Sensibilità al glutine: quando è una questione di testa? Lo studio di Lancet

Il glutine continua a occupare un posto centrale nel dibattito sulla salute, molto oltre le cucine e gli scaffali dei supermercati. Per chi soffre di celiachia è un nemico reale e ben definito, da evitare rigorosamente per tutta la vita. Ma intorno a questa condizione medica certa si è allargata negli anni una zona grigia sempre più affollata: quella delle persone che, dopo i pasti, sperimentano gonfiore, dolore addominale, stanchezza o un malessere difficile da decifrare e finiscono per puntare il dito contro il glutine.
Una convinzione che spesso nasce dall’esperienza diretta, dal passaparola o da tentativi fai-da-te di esclusione alimentare, più che da una diagnosi. Così, mentre il confine tra necessità clinica e sensibilità percepita si fa sempre più sottile, il glutine è diventato il principale imputato di disturbi molto comuni e spesso sfuggenti. Ed è proprio in questo spazio di incertezza, tra chi deve eliminarlo e chi pensa di stare meglio senza, che si inserisce una nuova revisione pubblicata su The Lancet, pronta a rimettere in discussione cosa intendiamo davvero quando parliamo di sensibilità al glutine.
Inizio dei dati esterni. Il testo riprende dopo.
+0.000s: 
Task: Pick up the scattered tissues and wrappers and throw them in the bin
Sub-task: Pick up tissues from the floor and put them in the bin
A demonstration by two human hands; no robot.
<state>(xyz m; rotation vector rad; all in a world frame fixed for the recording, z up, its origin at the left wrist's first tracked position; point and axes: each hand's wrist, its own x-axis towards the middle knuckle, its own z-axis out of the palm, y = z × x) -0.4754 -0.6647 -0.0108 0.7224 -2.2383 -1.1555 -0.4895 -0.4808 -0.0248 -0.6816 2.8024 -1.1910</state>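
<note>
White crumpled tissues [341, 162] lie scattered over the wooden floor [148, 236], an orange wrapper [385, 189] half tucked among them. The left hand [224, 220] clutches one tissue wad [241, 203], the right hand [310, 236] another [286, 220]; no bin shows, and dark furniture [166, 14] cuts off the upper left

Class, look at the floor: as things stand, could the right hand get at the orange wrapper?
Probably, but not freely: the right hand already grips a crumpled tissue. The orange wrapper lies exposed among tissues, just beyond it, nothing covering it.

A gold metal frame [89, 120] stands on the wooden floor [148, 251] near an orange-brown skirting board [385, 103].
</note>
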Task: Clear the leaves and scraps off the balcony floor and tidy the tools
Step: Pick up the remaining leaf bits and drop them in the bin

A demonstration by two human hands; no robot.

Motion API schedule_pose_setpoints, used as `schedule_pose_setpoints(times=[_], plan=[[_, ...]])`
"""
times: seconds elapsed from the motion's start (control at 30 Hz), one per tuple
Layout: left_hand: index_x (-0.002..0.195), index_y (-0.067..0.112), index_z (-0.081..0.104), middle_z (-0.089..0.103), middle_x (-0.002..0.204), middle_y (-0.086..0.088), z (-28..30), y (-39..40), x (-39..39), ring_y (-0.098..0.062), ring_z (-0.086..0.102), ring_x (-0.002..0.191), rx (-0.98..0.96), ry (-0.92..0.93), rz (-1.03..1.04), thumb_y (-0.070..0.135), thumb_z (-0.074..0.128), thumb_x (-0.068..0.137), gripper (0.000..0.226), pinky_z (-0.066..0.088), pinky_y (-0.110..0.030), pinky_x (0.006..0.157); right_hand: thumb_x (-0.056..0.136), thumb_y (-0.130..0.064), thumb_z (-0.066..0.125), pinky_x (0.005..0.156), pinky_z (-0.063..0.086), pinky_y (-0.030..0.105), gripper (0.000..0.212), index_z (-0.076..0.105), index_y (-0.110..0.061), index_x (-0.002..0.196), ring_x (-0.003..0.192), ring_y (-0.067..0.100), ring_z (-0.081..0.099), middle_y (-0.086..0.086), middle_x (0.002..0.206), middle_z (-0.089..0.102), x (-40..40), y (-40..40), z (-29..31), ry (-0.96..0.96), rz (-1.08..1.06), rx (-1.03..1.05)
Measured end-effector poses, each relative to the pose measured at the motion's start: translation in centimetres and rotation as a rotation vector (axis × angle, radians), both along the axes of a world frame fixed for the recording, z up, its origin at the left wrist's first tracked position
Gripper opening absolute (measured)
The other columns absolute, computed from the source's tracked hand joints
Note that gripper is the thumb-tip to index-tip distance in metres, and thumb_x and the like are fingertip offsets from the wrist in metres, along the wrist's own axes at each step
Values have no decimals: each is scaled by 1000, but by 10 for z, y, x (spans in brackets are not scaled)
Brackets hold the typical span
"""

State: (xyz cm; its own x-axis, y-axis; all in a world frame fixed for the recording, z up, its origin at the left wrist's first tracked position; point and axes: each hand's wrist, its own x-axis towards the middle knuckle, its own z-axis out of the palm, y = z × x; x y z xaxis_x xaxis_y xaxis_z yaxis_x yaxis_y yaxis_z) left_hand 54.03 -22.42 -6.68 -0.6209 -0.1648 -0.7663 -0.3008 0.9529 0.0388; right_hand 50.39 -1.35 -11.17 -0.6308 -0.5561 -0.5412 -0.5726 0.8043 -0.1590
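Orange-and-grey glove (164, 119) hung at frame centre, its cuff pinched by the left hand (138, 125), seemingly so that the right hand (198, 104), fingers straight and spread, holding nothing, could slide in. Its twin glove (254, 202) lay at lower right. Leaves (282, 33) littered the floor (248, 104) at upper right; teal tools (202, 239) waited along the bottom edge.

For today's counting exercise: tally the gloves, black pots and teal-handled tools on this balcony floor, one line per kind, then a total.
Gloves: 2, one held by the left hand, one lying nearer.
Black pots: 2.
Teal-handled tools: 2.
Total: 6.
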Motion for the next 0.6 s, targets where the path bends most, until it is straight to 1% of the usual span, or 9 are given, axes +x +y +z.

Glutine e intolleranza, l’origine del problema
Il glutine è un insieme di proteine presenti in cereali molto diffusi come grano, orzo e segale, e il suo impatto sulla salute cambia radicalmente a seconda delle persone. Nel caso della celiachia, una malattia autoimmune che secondo i dati aggiornati del Dipartimento Sicurezza alimentare, nutrizione e sanità pubblica veterinaria dell’ Iss, interessa circa l’1% della popolazione nei Paesi occidentali, l’ingestione di glutine attiva una risposta immunitaria anomala: il sistema di difesa dell’organismo attacca l’intestino tenue, danneggiandone la mucosa e compromettendo l’assorbimento dei nutrienti. È per questo che, per i celiaci, eliminare il glutine non è una scelta ma una terapia: anche piccole quantità possono mantenere attiva l’infiammazione e causare danni nel tempo, anche in assenza di sintomi evidenti.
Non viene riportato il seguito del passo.